Could you return the full listing, every line exactly as given?

DATA SHOWN below:

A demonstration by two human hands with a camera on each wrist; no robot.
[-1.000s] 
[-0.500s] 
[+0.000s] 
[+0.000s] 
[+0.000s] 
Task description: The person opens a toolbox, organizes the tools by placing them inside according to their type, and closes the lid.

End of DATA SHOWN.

YOUR RESPONSE:
A demonstration by two human hands with a camera on each wrist; no robot.
[-1.000s] 
[-0.500s] 
[+0.000s] 
[+0.000s] 
[+0.000s] 
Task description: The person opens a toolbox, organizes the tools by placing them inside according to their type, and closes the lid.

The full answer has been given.